Clergy abuse victims will also vote on bankruptcy payment plans

MINNESOTA
Bemidji Pioneer

By Richard Chin / St. Paul Pioneer Press on Dec 15, 2016

ST. PAUL—Competing bankruptcy payment plans drawn up by the Archdiocese of St. Paul and Minneapolis and victims of clerical sexual abuse will go to the victims as well as parishes, vendors and other creditors for a vote.

Judge Robert Kressel, presiding over the archdiocese’s case in U.S. Bankruptcy Court in Minnesota, ordered lawyers on both sides Thursday to start preparing documents and ballots that will be sent to creditors in the case, including hundreds of survivors of clergy sexual abuse. The vote is expected early next year.

The archdiocese plan calls for a proposed trust fund for claimants of about $150 million, the bulk of which will come from settlements with insurance carrier groups. The archdiocese would also contribute about $14 million in direct cash and other assets from the church to the trust fund, and $500,000 for a counseling fund for victims of sexual abuse.

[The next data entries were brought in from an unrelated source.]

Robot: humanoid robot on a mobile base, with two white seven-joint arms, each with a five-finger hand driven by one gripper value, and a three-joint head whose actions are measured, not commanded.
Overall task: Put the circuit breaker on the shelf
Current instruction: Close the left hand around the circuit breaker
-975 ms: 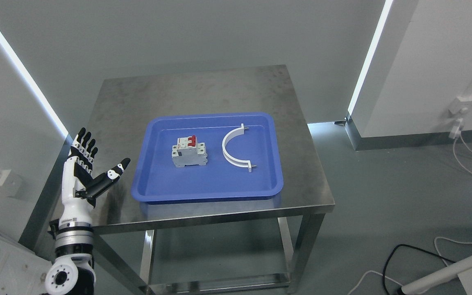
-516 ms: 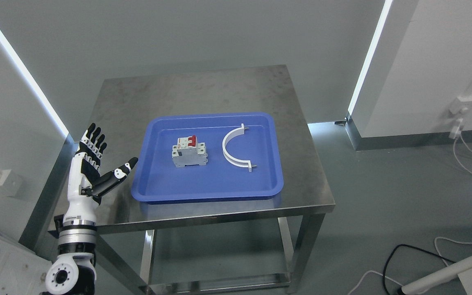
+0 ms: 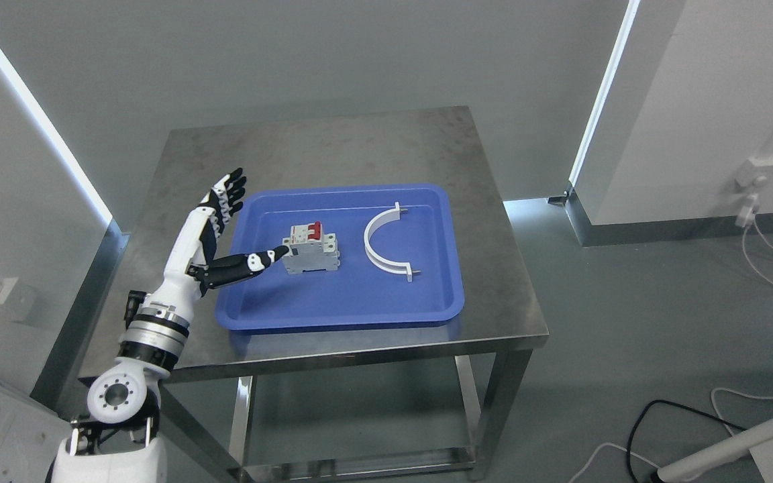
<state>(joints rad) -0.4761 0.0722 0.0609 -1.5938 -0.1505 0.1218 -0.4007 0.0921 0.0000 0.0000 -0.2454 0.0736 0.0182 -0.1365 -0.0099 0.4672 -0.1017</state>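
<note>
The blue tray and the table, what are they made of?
The blue tray looks like smooth moulded plastic: even colour, rounded rim, soft sheen. The table looks like brushed stainless steel: grey, dull reflections, cloudy smudges. I'm judging by look alone.

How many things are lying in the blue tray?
2: a circuit breaker left of the middle of the tray, and a curved white bracket to its right.

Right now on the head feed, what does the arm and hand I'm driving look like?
One arm shows, the left. Its left hand has a white back and palm shell with black jointed fingers and white knuckle segments. The wrist has black and silver rings; below sits a white round joint with a bolt circle.
</note>
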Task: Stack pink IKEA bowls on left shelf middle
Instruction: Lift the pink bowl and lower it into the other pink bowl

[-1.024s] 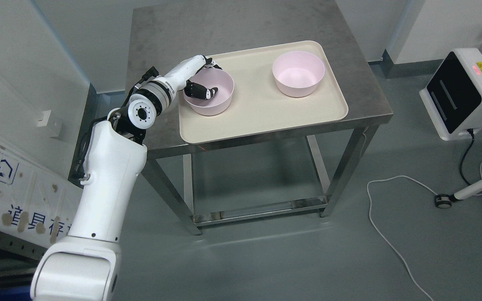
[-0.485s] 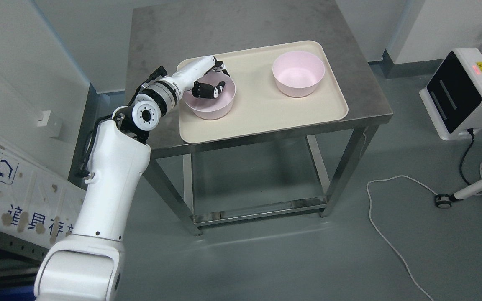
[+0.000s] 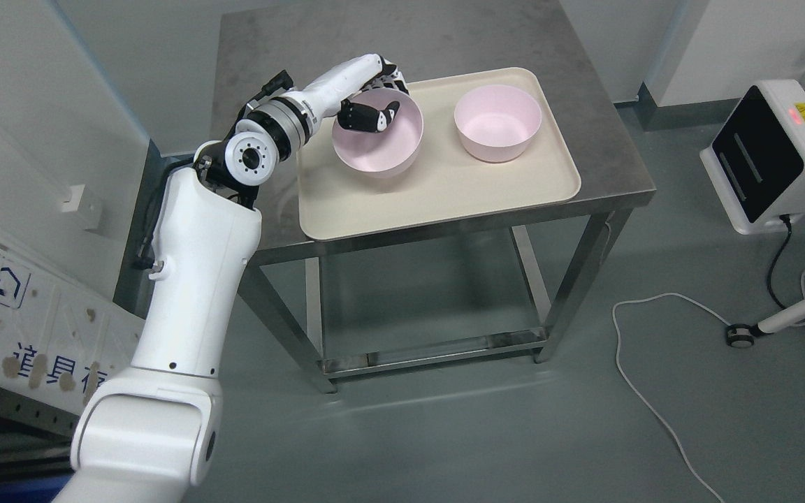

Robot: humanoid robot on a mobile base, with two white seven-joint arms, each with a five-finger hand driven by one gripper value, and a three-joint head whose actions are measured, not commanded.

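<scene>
From the head view, your left hand [image 3: 373, 105] is clamped on the far-left rim of a round, pale pink plastic bowl [image 3: 377, 133] — thumb inside the wall, the other fingers wrapped outside. That bowl seems to be held just above the cream, rounded-corner plastic tray [image 3: 437, 188], tipped a little so its mouth faces the camera. The second pale pink plastic bowl [image 3: 497, 123] sits upright on the same tray, directly to the right of the held one, near but apart, with bare tray between them. So the target lies to the right of the hand, level along the tray's long side. Both bowls look the same size, smooth-walled and empty — they should nest. The tray rests on the grey steel surface [image 3: 277, 84]. The right arm does not show.
</scene>
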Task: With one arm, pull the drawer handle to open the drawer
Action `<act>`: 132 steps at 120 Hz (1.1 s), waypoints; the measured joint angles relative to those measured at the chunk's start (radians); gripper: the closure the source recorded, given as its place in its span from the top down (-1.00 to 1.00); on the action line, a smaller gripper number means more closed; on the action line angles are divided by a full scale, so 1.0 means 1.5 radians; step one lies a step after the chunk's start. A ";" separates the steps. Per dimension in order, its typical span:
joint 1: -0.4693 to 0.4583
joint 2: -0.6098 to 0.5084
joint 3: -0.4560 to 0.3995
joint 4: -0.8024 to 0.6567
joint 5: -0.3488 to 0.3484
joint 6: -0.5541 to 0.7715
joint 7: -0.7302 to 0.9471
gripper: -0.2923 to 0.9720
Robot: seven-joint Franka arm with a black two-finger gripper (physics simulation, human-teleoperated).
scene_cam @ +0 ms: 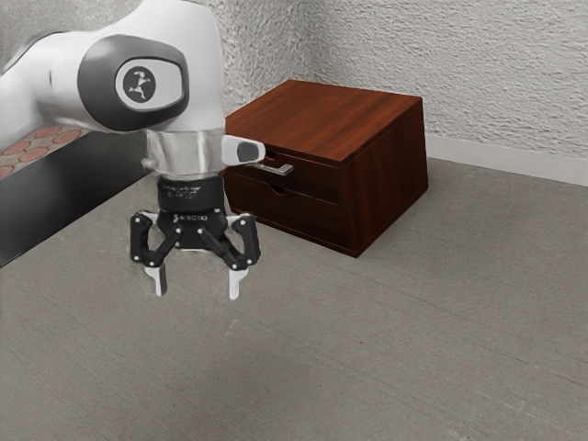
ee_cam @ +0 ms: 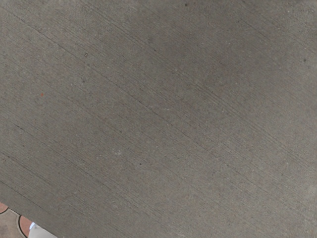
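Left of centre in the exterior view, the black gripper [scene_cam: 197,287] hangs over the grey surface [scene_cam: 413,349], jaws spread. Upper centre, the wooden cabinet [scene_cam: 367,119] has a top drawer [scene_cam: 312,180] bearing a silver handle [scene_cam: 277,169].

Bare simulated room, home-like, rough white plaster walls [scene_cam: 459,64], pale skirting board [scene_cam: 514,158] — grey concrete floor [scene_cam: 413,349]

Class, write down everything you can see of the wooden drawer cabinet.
The cabinet is a reddish-brown, wood-look box standing upright on the grey surface by the wall. Two stacked drawers in its front look shut; the upper carries a silvery handle. The open gripper hangs apart from it.
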 joint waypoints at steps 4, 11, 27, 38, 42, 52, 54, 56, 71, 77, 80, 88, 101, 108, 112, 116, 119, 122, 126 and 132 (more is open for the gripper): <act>-0.001 0.000 0.001 -0.001 -0.001 0.031 -0.032 0.54; -0.002 -0.002 0.001 0.000 -0.002 0.074 -0.083 0.54; 0.005 -0.038 0.000 0.003 0.001 0.131 -0.189 0.54; 0.006 -0.028 0.031 0.017 0.008 0.151 -0.253 0.54; 0.015 -0.002 0.042 0.042 0.010 0.156 -0.274 0.54; 0.053 0.048 0.051 0.083 0.014 0.174 -0.321 0.54; 0.060 0.054 0.052 0.085 0.014 0.180 -0.330 0.54; 0.066 0.057 0.053 0.087 0.015 0.184 -0.338 0.54; 0.070 0.063 0.052 0.079 0.017 0.227 -0.396 0.54; 0.064 0.069 0.052 0.081 0.017 0.246 -0.415 0.54; 0.063 0.074 0.052 0.083 0.016 0.255 -0.424 0.54; 0.069 0.079 0.052 0.081 0.016 0.278 -0.447 0.54; 0.085 0.081 0.038 0.064 0.013 0.311 -0.475 0.54; 0.081 0.088 0.029 0.060 0.013 0.326 -0.488 0.54; 0.078 0.095 0.025 0.061 0.013 0.334 -0.495 0.54; 0.077 0.102 0.019 0.062 0.013 0.344 -0.501 0.54; 0.077 0.106 0.016 0.063 0.013 0.352 -0.505 0.54; 0.079 0.109 0.015 0.064 0.013 0.359 -0.509 0.54; 0.084 0.113 0.013 0.066 0.012 0.367 -0.513 0.54; 0.091 0.120 0.013 0.072 0.012 0.377 -0.520 0.54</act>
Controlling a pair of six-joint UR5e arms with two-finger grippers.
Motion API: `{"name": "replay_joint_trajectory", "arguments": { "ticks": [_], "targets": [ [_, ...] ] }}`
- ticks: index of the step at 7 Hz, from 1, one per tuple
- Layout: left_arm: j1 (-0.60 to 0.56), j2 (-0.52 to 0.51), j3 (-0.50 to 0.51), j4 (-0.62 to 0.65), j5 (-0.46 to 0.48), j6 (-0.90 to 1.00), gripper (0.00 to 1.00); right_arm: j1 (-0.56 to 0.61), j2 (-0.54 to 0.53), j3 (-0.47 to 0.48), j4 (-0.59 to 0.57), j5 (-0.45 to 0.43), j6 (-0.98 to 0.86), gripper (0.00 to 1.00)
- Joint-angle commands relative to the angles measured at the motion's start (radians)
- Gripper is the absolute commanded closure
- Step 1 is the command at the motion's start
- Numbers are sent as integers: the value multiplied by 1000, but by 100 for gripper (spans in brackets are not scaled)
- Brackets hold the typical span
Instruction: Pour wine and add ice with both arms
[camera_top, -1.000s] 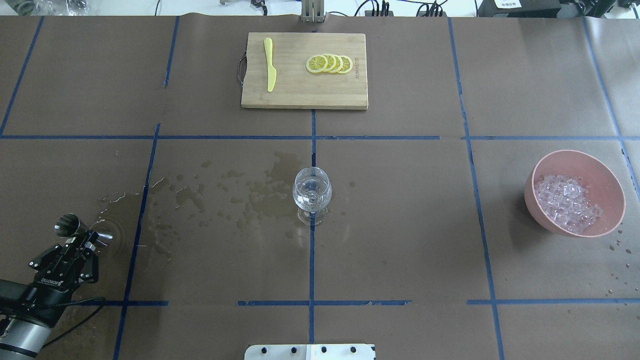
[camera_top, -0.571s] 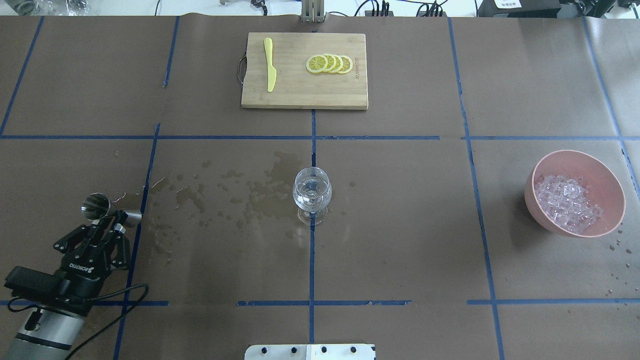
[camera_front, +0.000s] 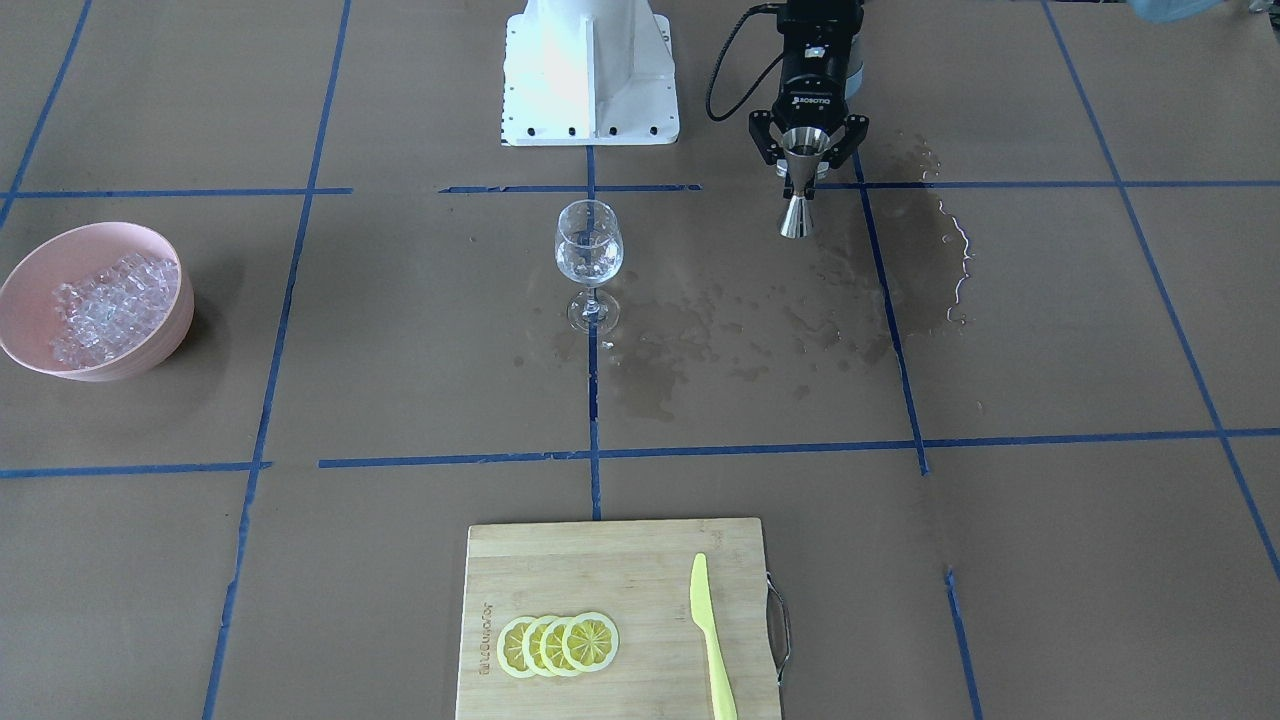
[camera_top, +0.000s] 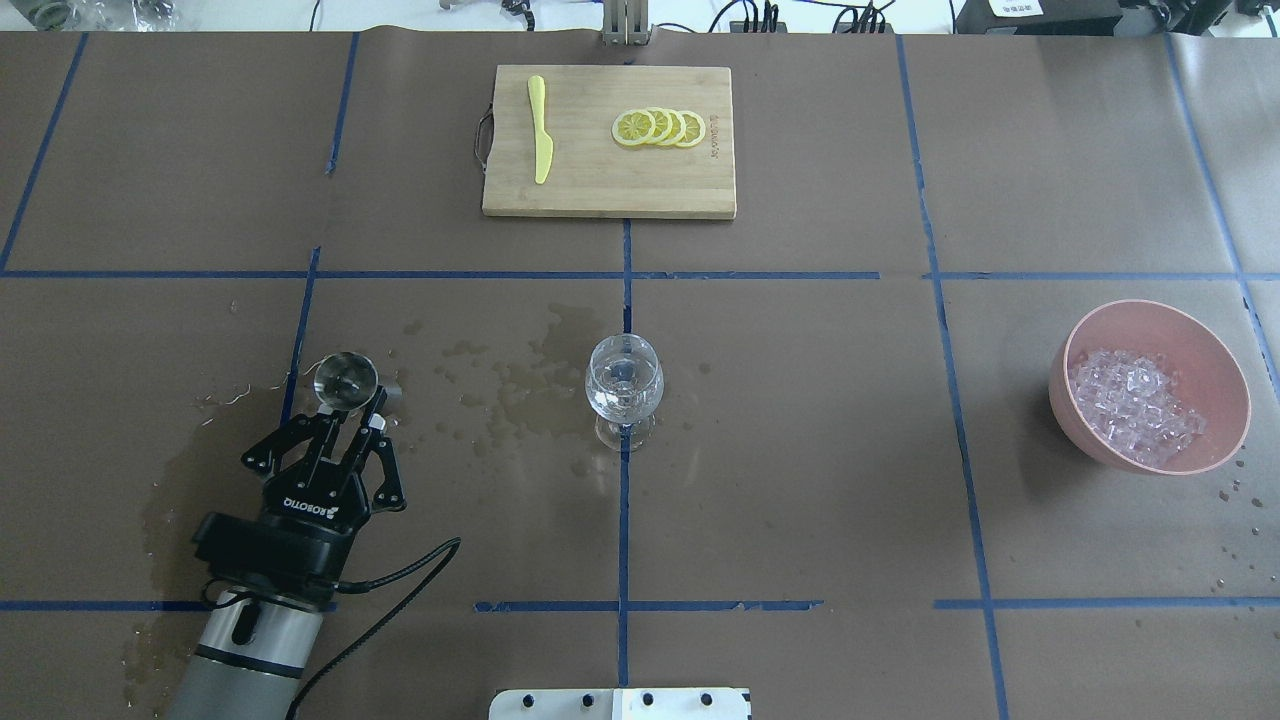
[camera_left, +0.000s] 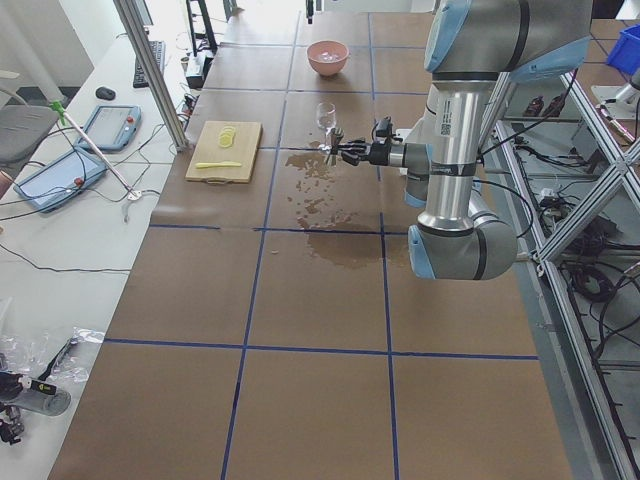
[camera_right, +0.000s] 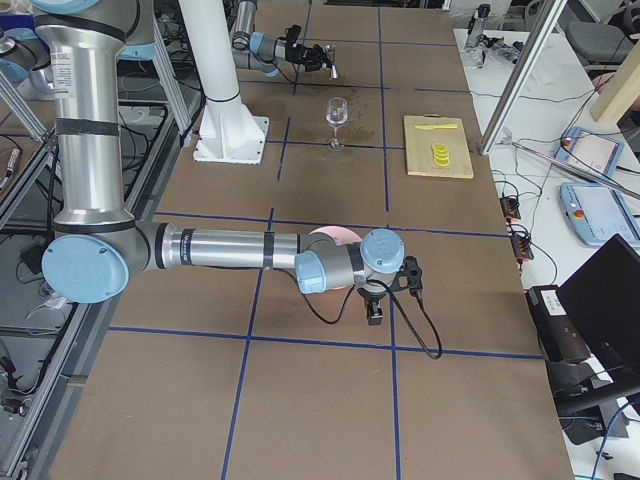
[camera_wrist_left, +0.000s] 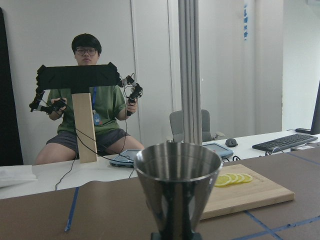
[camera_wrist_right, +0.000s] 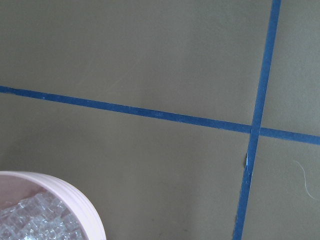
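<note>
My left gripper (camera_top: 358, 410) is shut on the waist of a steel jigger (camera_top: 345, 380), held upright above the wet paper, left of the wine glass (camera_top: 623, 385) and apart from it. The gripper (camera_front: 806, 165) and jigger (camera_front: 797, 200) also show in the front view, and the jigger's cup (camera_wrist_left: 177, 170) fills the left wrist view. The glass (camera_front: 588, 255) stands at mid-table and seems to hold a little clear liquid. A pink bowl (camera_top: 1065, 400) of ice (camera_top: 1135, 400) sits at the right. My right gripper (camera_right: 375, 310) hangs near the bowl (camera_wrist_right: 75, 200); I cannot tell whether it is open.
A bamboo cutting board (camera_top: 600, 190) with lemon slices (camera_top: 660, 128) and a yellow knife (camera_top: 541, 130) lies at the far middle. Dark wet stains (camera_top: 520, 390) spread between the jigger and the glass. The white pedestal (camera_front: 590, 70) stands at the robot's edge.
My left arm has moved right and forward toward the glass with the jigger in its grip. The jigger has turned from tilted to upright. The glass and bowl have not moved.
</note>
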Motion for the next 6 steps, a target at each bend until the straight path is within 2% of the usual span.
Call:
{"name": "replay_joint_trajectory", "arguments": {
  "ticks": [1,3,6],
  "targets": [
    [-35,-37,0,183,-2,43,100,0,0,5,0,0,0,0],
    [-58,-133,0,335,-37,43,100,0,2,6,2,0,2,0],
    [-58,-189,5,368,-39,254,100,0,2,3,6,0,2,0]
  ]
}}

The competing plan developed by the survivors’ committee calls for the archdiocese to pay about $80 million of its own money or money it would raise through borrowing. The plan developed by lawyers for about 450 victims also would allow the victims to pursue claims against the insurance companies which survivors’ lawyers believe will exceed the amount being offered in the archdiocese plan. The victims’ plan also would allow the survivors to continue to seek claims in lawsuits against individual parishes.